Artificial intelligence (AI) was formerly a science-fiction concept. However, it is getting more widespread. It can be found in mobile phone technologies and automobiles. It powers agricultural and healthcare tools.
However, concerns have been raised concerning AI’s and associated technologies such as machine learning’s responsibility. Timnit Gebru, a computer scientist with Google’s Ethical AI team, was sacked in December 2020. She had already highlighted concerns about the social consequences of AI prejudice.
In a report published in 2018, Gebru and another researcher, Joy Buolamwini, demonstrated that facial recognition software was less accurate in identifying women and persons of color than it was in identifying white men. Training data biases can have far reaching and unforeseen consequences.
There is already a significant body of research on AI ethics. This emphasizes the necessity of principles in ensuring that technology does not only exacerbate biases or even cause new societal evils. As stated in the UNESCO draft recommendation on AI ethics:
We need international and national policies and regulatory frameworks to ensure that these emerging technologies benefit humanity as a whole.
Many frameworks and recommendations have been developed in recent years to establish ethical AI aims and priorities.
This is unquestionably a positive step forward. When it comes to concerns of bias and inclusivity, though, it’s equally necessary to go beyond technical solutions. Biases might creep in at the level of the person who sets the goals and balances the priorities.
In a recent study, we propose that inclusivity and diversity must also be considered when determining ideals and defining frameworks for what constitutes ethical AI. This is especially true given the rapid rise of AI and machine learning research on the African continent.
Artificial intelligence in Africa’s context
Research and development of AI and machine learning technologies is growing in African countries. Data Science Africa, Data Science Nigeria, and the Deep Learning Indaba with its satellite IndabaX events, which have taken place in 27 African nations to date, demonstrate the interest and people investment in the fields.
A key motivator of this research is the potential of AI and associated technologies to promote prospects for growth, development, and democratization in Africa.
Despite this, just a few African perspectives have been heard in worldwide ethical frameworks that try to direct research. This might not be a problem if the frameworks’ ideas and ideals are universally applicable. However, it is unclear whether they do.
The European AI4People framework, for example, is a synthesis of six other ethical frameworks. One of its guiding principles is respect for autonomy. Within the applied ethical field of bioethics, this principle has been criticized. It is seen as failing to do justice to the communitarian values that are shared throughout Africa. These are less concerned with the individual and more concerned with the community, even requiring exceptions to such a principle in order to allow for effective interventions.
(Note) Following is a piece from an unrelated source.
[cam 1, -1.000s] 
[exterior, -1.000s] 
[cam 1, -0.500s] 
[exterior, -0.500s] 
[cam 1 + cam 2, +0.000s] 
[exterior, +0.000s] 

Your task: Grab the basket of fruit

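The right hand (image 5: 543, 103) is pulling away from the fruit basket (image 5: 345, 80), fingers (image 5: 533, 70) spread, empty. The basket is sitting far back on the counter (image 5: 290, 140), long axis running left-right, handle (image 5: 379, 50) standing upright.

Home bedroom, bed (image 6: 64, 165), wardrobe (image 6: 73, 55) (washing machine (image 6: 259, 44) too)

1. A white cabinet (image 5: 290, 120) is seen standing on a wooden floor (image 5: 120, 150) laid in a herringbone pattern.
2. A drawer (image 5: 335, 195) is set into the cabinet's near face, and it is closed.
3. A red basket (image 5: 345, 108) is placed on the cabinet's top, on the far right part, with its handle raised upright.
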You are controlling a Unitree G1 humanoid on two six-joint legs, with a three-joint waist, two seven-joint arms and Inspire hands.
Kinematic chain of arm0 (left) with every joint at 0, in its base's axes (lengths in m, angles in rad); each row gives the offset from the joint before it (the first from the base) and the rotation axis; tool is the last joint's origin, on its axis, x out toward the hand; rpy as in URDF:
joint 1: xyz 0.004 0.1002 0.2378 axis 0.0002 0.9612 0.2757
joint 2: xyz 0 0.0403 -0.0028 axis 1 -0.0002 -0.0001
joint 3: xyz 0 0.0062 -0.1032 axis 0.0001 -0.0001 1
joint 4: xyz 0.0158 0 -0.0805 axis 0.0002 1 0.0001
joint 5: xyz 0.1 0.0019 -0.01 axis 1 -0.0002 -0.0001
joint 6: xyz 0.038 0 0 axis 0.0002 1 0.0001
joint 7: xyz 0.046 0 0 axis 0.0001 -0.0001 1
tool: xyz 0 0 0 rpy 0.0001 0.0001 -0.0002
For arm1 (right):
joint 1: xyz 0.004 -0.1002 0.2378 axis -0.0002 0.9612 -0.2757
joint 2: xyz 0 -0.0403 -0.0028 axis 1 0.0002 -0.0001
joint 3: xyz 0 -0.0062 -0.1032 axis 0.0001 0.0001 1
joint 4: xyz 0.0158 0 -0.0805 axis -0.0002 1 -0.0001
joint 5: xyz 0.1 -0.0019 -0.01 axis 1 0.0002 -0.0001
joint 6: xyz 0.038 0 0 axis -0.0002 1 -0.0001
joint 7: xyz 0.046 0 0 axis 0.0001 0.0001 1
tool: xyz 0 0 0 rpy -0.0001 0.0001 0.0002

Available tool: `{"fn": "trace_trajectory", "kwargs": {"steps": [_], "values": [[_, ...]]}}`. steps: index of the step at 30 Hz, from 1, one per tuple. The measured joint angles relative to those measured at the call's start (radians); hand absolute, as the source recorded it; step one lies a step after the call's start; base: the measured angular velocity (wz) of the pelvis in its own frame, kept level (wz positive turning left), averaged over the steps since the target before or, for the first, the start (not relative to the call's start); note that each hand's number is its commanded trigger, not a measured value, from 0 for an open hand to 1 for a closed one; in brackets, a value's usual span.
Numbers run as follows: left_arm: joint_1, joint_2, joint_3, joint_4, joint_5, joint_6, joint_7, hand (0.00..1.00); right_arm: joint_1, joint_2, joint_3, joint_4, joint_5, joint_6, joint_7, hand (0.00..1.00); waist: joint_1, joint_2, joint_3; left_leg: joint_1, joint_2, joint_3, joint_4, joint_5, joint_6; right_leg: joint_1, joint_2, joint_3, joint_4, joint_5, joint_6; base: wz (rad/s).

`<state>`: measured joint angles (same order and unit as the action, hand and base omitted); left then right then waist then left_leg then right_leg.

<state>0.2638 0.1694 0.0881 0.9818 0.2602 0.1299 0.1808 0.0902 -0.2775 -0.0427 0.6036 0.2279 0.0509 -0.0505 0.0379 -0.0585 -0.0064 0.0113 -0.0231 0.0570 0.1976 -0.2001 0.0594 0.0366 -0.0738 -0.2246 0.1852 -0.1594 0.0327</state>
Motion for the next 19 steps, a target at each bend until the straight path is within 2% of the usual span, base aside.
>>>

Such challenges, or even acknowledgement of the possibility of such challenges, are largely absent from discussions and frameworks for ethical AI.
Just as training data can exacerbate existing inequalities and injustices, failing to recognize the possibility of diverse sets of values that vary across social, cultural, and political contexts can.
Better results come out of inclusive AI systems
Furthermore, failing to consider social, cultural, and political contexts can result in even the most perfect ethical technical solution being ineffective or misguided once implemented.
Any learning system requires access to training data in order to be effective at making useful predictions. This entails samples of the data of interest: inputs in the form of multiple features or measurements, and outputs that are the labels that scientists want to predict. In most cases, both these features and labels necessitate human understanding of the problem. However, failing to account for the local context correctly may result in underperforming systems.
Mobile phone call records, for example, have been used to estimate population sizes before and after disasters. Vulnerable populations, on the other hand, are less likely to have access to mobile devices. As a result, this approach may produce ineffective results.
Similarly, computer vision technologies for identifying various types of structures in an area will most likely underperform when different construction materials are used. In both of these cases, as we and other colleagues discuss in another recent paper, failing to account for regional differences can have a significant impact on everything from disaster relief to autonomous system performance.
In the future
AI technologies must not merely exacerbate or incorporate the problematic aspects of contemporary human societies.
It is critical to be sensitive to and inclusive of various contexts when designing effective technical solutions. It is also critical not to assume that values are universal. People from various backgrounds must be included in the development of AI, not only in the technical aspects of designing data sets and the like, but also in defining the values that can be called upon to frame and set objectives and priorities.